The relationship between power and the journalism that holds it to account is, and has always been, an uncomfortable one. As well it should be; we do not exist to praise, placate or provide fawning approval. We are not there to turn a blind eye to crimes and misdemeanours, ignore credible accusations, or fail to follow up on investigations of public interest.
To the disgruntlement of a growing number of professional politicians, populist blowhards and indignant establishment figures, the noisy, dogged and determined press continues to poke its nose into unwelcome places. But the costs of doing so are rising; the women and men on the front lines of public interest journalism have never been so vulnerable, and states never so reluctant to stand by them.
The world marks 2nd November, International Day to End Impunity for Crimes Against Journalists, at a time when threats to journalistic endeavour are more widespread than ever. Impunity in the cases of unsolved murders of journalists (848 and counting since 1992) continues to dominate the discourse around safety: nine out of ten recorded murders remain unsolved, a shocking statistic that galvanises the profession and brings demands on states, their institutions and the global bodies working to assist them, to provide urgent solutions to drive down the numbers.
Efforts to ‘solve’ impunity nobly pursue highly practical and much needed goals on the ground in countries where it is a persistent blight. Strengthening police and security forces, training judiciaries and focusing on promoting the rule of law, all backed up by international declarations and attempts to streamline and coordinate protections for journalists, wherever they practice, are growing in momentum out of necessity.
But all of this would seem in vain given the present political climate, one that not only backtracks on, but also rides roughshod over many of the painstakingly constructed achievements to combat impunity.
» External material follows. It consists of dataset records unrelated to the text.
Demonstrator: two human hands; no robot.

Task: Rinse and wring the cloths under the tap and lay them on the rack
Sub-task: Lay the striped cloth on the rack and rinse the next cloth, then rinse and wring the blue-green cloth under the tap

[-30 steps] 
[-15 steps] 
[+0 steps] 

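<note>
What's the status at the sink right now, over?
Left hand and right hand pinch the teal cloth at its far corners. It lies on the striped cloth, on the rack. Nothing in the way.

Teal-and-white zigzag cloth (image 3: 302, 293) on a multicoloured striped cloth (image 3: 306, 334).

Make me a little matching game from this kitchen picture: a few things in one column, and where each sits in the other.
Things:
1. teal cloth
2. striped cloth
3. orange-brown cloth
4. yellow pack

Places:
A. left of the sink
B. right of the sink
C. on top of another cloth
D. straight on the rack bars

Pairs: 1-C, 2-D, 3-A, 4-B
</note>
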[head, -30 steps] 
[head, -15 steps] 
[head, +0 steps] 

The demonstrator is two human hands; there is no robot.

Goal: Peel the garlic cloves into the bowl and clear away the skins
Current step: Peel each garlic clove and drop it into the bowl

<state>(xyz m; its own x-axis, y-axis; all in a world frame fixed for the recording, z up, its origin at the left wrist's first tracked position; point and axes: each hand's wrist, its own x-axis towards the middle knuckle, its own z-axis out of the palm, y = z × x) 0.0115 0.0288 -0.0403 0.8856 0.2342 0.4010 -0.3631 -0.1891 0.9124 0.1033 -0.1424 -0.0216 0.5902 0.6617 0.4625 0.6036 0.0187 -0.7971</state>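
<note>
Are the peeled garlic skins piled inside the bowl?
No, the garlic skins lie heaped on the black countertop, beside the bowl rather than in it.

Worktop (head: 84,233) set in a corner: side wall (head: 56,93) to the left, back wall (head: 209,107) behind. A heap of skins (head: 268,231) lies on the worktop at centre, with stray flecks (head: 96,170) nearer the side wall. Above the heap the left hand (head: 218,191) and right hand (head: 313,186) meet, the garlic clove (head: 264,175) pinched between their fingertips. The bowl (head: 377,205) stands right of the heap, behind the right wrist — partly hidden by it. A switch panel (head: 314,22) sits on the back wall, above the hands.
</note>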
Political will, or the lack thereof, to address impunity for crimes against journalists has long been the major impediment to significantly tackling the issue. An unwillingness to disclose even basic information on the progress of open cases, provide the necessary resources for thorough investigations, or lack of commitment not only to pursue perpetrators but – crucially – the masterminds behind killings (often suspected to be highly placed officials or individuals with major political influence), has been the constant against which localised efforts to train journalists and improve safety measures and newsroom protocols have struggled.
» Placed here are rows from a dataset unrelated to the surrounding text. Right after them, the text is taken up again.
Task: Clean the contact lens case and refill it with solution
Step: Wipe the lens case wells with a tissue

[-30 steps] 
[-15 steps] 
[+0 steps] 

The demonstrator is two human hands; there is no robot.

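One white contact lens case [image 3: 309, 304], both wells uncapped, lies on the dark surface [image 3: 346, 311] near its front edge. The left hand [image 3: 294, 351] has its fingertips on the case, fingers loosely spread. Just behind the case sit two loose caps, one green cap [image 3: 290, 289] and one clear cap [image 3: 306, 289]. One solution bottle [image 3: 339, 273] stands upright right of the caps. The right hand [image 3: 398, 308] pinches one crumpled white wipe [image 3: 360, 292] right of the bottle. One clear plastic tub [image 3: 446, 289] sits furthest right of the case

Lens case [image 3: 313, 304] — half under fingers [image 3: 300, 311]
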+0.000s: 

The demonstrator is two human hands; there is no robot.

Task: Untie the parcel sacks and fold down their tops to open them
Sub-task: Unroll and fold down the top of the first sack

Each ‘stakeholder’ invested in improving the culture of safety has their part to play; but the uncomfortable truth is that despite all the efforts, little will change to improve the situation without states on board – in both word AND deed, fully committed to respecting their side of the bargain.
Yet, when states see others getting away with it – whether ‘it’ is an audacious murder plot or the normalisation of a culture of violence – the accountability bar is reset to the lowest level.
Instead of aiming for highest compliance in a genuine effort to combat the culture of impunity, what we have seen from Saudi Arabia, Malta and the US – and many others – moves this argument into dangerous new territory. Beseeching the governments of Somalia, Syria, Iraq, South Sudan, the Philippines, Mexico, Pakistan, Brazil, Russia, Bangladesh, Nigeria and India (see the 2017 CPJ Global Impunity Index) to improve their record just gets harder and increasingly unlikely.
And journalists continue to die with little hope of justice; it is as simple as that.
The three recent cases show business is better than usual for those who target journalists; they undermine even further the concept of state accountability in the fight against impunity.
Through its geopolitical, economic and religious influence in what is a deadly region for journalists, Saudi Arabia sets a tone that dictates a way of life to millions. Unbridled authoritarianism has encouraged its leaders to feel they are above the rule of law, yet if the world fails to hold those responsible for Jamal Khashoggi’s murder to account, the case for human rights and greater freedoms in the region will ring ever more hollow. The irony of relying on Turkey, the world’s worst jailer of journalists and no friend of a free press, to complete thorough investigations and expose the truth of the affair, is painfully acute.
Similarly, the Maltese case tests Europe’s ideals about itself and the entire European project’s credibility to promote a free press as an aspirational ideal to those looking to join the experiment. Europe’s human rights-based approach to foreign policy beyond its borders risks further decline if the mirror it uses to assess its own failings is at all tainted by a democratically elected government fearful of transparency and accountability.
And because the US has lost so much of its global leadership and authority under the current Administration (in press freedom, as it has in many other areas of international human rights), it is no longer a guarantee that First Amendment rights – looked to around the world as a ‘gold standard’ for press freedom protections – will withstand the assault, at least in the eyes of a watching world. The mere impression that the US has a diminished regard for press freedom – via the words of a belligerent Commander in Chief and his endorsement of criminals who attack journalists as “my kind of guy” – is cause for concern. At worst, it hands authoritarian leaders who take cues from the office of the US President the green light to follow suit in shaping their own agendas – with potentially horrendous consequences.
None of this is progress in the fight against impunity for crimes against journalists. Audacious attempts to silence the press are nothing new; in reality, neither are the dismissive attitudes of certain states or their leaders towards protecting journalists. At least with recent developments the curtain has been pulled aside and they can be seen for what they truly are. Enough of the pretence; perhaps this will help move things forward, once and for all.